In its most basic definition, credit recovery is a way for students who have fallen behind to get back on track and obtain their high school diplomas, but what exactly is credit recovery and how much do students actually learn through credit recovery, especially online credit recovery programs?
According to The Center for Public Education credit recovery is “a structured means for students to earn missed credits in order to graduate.” Although credit recovery classes can be offered during the school year, most are scheduled during summer months when students have time to make up the classes they may have failed or quit during the regular school year.
Credit recovery comes in various forms. It can be as traditional as summer school with a teacher lecturing to a smaller sized class or a series of worksheets and accompanying tests, but now, more often than not, credit recovery programs are digital and online. Many have an off-site teacher whom students can email or engage with in web-chats, but the majority are virtual, with the instructor or teacher entirely removed from the equation. In these virtual programs, students “click through” and learn at their own pace then take tests to gauge how well they comprehended the material they just learned. For example, in Georgia, almost every credit recovery course is offered online and is presented to the students through a series of video presentations, review assignments, and unit testing. This type of credit recovery is decentralized; meaning not every school in a district has to participate, instead it is up to the individual school to decide whether they want to participate in credit recovery programs or not.
There are both pros and cons to online credit recovery programs.

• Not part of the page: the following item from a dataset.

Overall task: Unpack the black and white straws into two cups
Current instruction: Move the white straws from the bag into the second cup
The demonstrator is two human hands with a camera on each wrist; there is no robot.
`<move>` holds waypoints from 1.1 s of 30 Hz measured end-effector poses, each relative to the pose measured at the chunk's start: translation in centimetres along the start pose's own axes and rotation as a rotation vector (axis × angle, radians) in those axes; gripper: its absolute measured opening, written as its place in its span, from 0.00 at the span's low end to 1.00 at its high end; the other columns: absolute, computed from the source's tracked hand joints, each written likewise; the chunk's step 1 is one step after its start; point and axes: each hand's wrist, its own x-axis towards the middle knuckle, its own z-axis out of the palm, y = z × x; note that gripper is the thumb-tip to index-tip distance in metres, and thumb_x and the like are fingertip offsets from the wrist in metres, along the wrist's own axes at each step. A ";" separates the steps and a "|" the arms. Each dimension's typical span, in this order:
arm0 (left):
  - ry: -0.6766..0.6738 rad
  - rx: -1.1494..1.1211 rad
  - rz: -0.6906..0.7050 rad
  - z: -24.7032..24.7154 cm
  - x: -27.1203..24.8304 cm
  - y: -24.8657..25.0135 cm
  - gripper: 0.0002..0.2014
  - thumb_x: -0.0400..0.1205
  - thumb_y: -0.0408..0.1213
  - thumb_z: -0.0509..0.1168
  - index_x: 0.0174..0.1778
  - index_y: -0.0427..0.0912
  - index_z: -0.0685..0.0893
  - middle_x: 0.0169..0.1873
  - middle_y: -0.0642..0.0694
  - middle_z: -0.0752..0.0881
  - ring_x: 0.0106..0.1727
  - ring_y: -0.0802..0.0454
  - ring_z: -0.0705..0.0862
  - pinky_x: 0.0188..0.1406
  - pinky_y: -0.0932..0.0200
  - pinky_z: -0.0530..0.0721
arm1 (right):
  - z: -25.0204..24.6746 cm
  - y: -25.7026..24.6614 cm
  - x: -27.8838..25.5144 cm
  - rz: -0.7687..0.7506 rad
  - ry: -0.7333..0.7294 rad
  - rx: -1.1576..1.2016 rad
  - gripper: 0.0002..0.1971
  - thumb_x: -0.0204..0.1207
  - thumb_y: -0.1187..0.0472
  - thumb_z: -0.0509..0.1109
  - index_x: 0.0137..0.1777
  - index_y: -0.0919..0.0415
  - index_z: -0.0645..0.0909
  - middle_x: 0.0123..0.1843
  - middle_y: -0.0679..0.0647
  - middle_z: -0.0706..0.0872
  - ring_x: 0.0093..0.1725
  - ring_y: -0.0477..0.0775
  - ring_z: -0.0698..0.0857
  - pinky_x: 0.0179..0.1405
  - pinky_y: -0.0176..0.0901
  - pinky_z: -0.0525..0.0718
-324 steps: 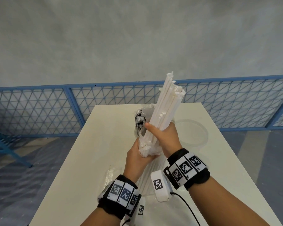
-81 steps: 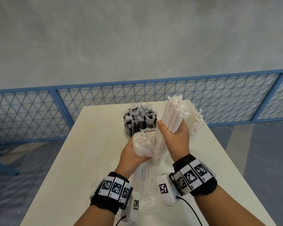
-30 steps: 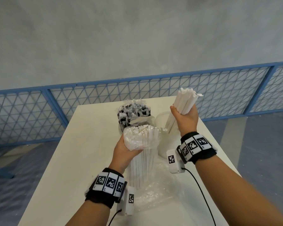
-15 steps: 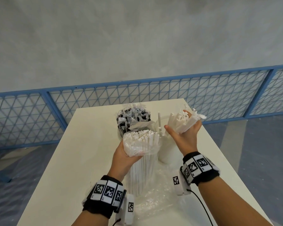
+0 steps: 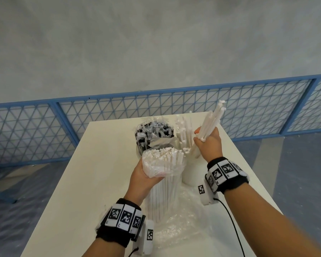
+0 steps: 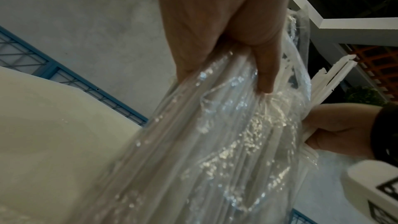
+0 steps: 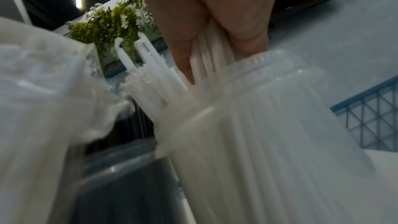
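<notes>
White straws (image 5: 163, 175) stand upright in their clear plastic bag (image 5: 176, 225) on the bench (image 5: 93, 182), and your left hand (image 5: 143, 179) grips the bundle near its top, thumb pressed into the wrapping. Just right of that bundle stands a clear cup (image 5: 190, 173) already holding some white straws. Your right hand (image 5: 208, 143) is clenched around a smaller handful of white straws (image 5: 210, 125), tilted, with their lower ends at the cup's mouth. Behind the bagged bundle sits the second cup (image 5: 139, 151), filled with black straws (image 5: 154, 131) whose wrapped tips stick up. Loose plastic from the bag lies crumpled on the bench below the clear cup.
</notes>
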 end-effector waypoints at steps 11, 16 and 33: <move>-0.012 -0.016 0.000 0.0 0.0 0.1 0.33 0.61 0.36 0.80 0.61 0.55 0.79 0.58 0.54 0.87 0.59 0.60 0.86 0.49 0.67 0.84 | -0.6 -1.9 2.1 -0.088 -0.104 -0.227 0.25 0.67 0.57 0.78 0.63 0.59 0.75 0.63 0.58 0.79 0.62 0.58 0.78 0.65 0.54 0.75; -0.004 -0.013 -0.012 0.0 0.0 0.0 0.38 0.55 0.46 0.81 0.63 0.54 0.78 0.61 0.51 0.86 0.62 0.57 0.85 0.55 0.61 0.85 | -0.7 -1.1 0.7 -0.197 -0.097 -0.159 0.08 0.78 0.68 0.64 0.50 0.56 0.81 0.54 0.52 0.85 0.46 0.44 0.80 0.46 0.27 0.74; -0.012 -0.009 -0.008 0.0 -0.1 0.1 0.32 0.61 0.36 0.81 0.60 0.57 0.78 0.58 0.55 0.86 0.58 0.65 0.85 0.49 0.69 0.84 | -2.6 2.4 -1.4 -0.095 -0.486 0.039 0.61 0.59 0.61 0.83 0.80 0.44 0.39 0.79 0.53 0.66 0.76 0.48 0.67 0.74 0.50 0.69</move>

Advocates contend that not every student needs to sit in a classroom for an entire semester to learn the material; they say students should be able to move at their own pace and go through a lesson as slowly or quickly as it takes for them to fully understand the concept. The Center for Public Education says these, “self-paced options could reach the 43% of dropouts who believed they missed too many days and could not catch up, or the 35% who say that ‘failing in school’ was a major factor for dropping out.”
There is also a pre-testing element to most credit recovery programs so students can find out exactly where they are in a given subject, skip the information they all ready know, and instead focus on the areas where they struggle. This seems especially beneficial for students who dropped out and were only a few credits away from graduating. This program would allow them to just obtain the credits they need and not have to sit through an entire summer of courses.

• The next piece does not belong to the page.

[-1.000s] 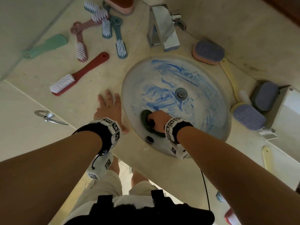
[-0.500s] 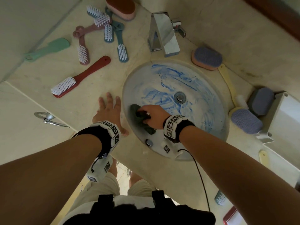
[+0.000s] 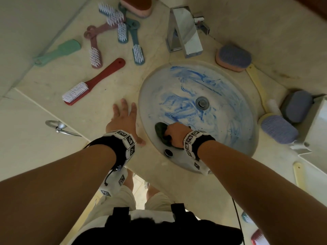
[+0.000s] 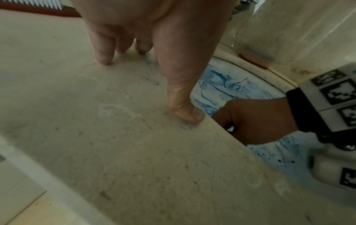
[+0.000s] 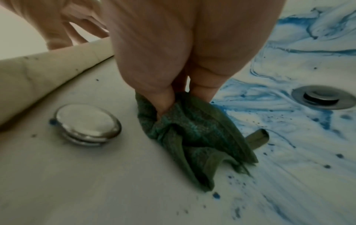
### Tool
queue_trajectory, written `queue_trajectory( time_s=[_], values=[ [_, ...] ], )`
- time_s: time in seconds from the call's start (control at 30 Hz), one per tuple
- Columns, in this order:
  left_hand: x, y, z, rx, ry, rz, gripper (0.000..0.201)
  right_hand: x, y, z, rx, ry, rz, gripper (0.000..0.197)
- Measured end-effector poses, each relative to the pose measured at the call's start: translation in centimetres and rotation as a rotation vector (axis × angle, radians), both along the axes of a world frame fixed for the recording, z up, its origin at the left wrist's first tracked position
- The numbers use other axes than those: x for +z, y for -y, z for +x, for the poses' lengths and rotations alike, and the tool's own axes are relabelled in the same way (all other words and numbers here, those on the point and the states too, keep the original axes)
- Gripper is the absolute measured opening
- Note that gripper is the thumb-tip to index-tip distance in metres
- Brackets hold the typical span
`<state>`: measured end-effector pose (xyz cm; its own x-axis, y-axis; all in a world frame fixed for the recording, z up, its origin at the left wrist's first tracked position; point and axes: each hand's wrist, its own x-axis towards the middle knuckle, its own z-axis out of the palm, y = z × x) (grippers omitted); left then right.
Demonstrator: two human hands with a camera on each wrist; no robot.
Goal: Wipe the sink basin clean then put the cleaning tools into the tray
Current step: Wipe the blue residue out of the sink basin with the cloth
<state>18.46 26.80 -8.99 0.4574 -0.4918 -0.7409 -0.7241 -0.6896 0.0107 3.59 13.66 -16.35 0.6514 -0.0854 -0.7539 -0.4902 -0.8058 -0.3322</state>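
The round sink basin is streaked with blue smears around its drain. My right hand grips a bunched dark green cloth against the near-left wall of the basin, just beyond the chrome overflow cap. My left hand lies flat on the countertop beside the basin's left rim, fingers spread, thumb at the rim. A white tray stands at the right edge.
Several long-handled brushes lie on the counter at the back left. Block scrubbers and a yellow-handled brush sit right of the basin. The chrome tap stands behind it. A towel ring hangs below the counter's left edge.
My right hand with the cloth swept left along the near basin wall and has come back toward the overflow cap. The left hand has stayed planted on the counter.
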Motion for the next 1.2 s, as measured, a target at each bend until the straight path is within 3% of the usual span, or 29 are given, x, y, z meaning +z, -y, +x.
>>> queue_trajectory(
  time_s=[0.23, 0.4, 0.5, 0.6, 0.77, 0.97, 1.2],
  values=[
    [-0.3, -0.4, 0.2, -0.009, 0.005, -0.039, 0.138, 1.8, 1.4, -1.0, -0.093, -0.052, 0.096, 0.042],
    [-0.5, -0.4, 0.1, 0.027, -0.027, -0.061, 0.137, 3.1, 2.6, 3.9, -0.324, 0.270, 0.068, 0.048],
    [-0.4, -0.3, 0.1, 0.027, -0.026, -0.053, 0.138, 2.7, 1.9, 7.3, -0.347, 0.352, 0.056, 0.048],
    [-0.4, -0.3, 0.1, 0.030, -0.021, -0.056, 0.139, 2.0, 0.9, 8.5, -0.300, 0.279, 0.024, 0.045],
    [-0.6, -0.4, 0.2, 0.029, -0.024, -0.071, 0.139, 1.4, 0.3, 5.5, -0.189, 0.175, -0.001, 0.033],
    [-0.7, -0.5, 0.3, 0.024, -0.007, -0.071, 0.139, 1.0, 0.3, 0.9, -0.026, 0.035, 0.022, 0.045],
    [-0.5, -0.8, 0.4, -0.056, 0.086, -0.050, 0.137, 1.5, 0.1, -0.8, -0.136, 0.038, 0.059, 0.048]
  ],
)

Advocates also believe that credit recovery helps schools prevent dropouts. In fact, the original push for credit recovery programs came from state and federal officials focused on increasing graduation rates. In the United States the four-year graduation rate for high school students has barely budged from 70% for several decades. States are constantly under pressure to raise it though, especially since federal funding uses it to determine who will be getting more money.
Critics of virtual credit-recovery programs argue that there’s no way to be sure that students are really learning. Some experts in New York believe that these credit recovery programs are flawed because credit recovery is “proficiency-based” rather than “time-based.” Critics wonder how much knowledge students really retain if they can finish an entire lesson in a couple hours.
Another concern about online credit recovery is the issue of equal access for all students. Although many schools administer credit recovery at a set time in internet-accessible schools, other students complete credit recovery at home, which poses a problem for those in rural areas without access to the internet.
So who’s right? Well that’s hard to tell. So far, there is little data on online credit recovery. These programs have not been around long enough for researchers to gather significant data on their effectiveness. “There are definitely holes in the research for K-12 [education],” says Jessica B. Heppen, a senior research-analyst for the American Institute of Research, “We’re interested in comparing so-called high-quality online courses for credit recovery with taking a traditional class.”
In 2011, to help overcome this lack of research, the federal government awarded a research grant to further look at credit recovery. This research will compare ninth graders who are retaking Algebra through an online credit recovery program to ninth graders who are retaking Algebra through traditional summer school.
Do you have a personal experience with credit recovery? What do you think?